__PROBLEM DETAILS__
Would you return the full listing exactly, with nothing altered?

┌──

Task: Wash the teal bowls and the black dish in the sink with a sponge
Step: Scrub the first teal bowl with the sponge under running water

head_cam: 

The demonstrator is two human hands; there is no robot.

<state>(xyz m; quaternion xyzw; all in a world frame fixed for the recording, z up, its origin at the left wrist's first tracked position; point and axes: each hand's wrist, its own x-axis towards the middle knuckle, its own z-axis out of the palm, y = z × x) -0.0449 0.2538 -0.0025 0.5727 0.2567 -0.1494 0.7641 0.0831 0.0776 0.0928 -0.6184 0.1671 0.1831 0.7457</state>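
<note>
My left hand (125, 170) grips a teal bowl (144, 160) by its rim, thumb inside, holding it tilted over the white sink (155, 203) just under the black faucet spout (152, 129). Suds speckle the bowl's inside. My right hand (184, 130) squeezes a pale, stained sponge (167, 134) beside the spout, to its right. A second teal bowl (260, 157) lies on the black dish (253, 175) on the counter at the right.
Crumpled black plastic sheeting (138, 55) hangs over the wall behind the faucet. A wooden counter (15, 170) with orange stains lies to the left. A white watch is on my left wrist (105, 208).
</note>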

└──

__EXERCISE RESPONSE__
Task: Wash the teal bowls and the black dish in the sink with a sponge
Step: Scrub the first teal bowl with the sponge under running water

head_cam: 

The demonstrator is two human hands; there is no robot.

<state>(xyz m; quaternion xyzw; all in a world frame fixed for the recording, z up, its origin at the left wrist's first tracked position; point and axes: each hand's wrist, its own x-axis towards the middle knuckle, its own z-axis out of the palm, y = z × x) -0.0449 0.2538 -0.0025 0.5727 0.2567 -0.1494 0.7641 0.0831 0.0776 0.0928 -0.6184 0.1671 0.1831 0.7457</state>
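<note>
My left hand (125, 170) grips a teal bowl (144, 160) by its rim, thumb inside, holding it tilted over the white sink (155, 203) just under the black faucet spout (152, 129). Suds speckle the bowl's inside. My right hand (184, 130) squeezes a pale, stained sponge (167, 134) beside the spout, to its right. A second teal bowl (260, 157) lies on the black dish (253, 175) on the counter at the right.
Crumpled black plastic sheeting (138, 55) hangs over the wall behind the faucet. A wooden counter (15, 170) with orange stains lies to the left. A white watch is on my left wrist (105, 208).
</note>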

No more work is needed on this answer.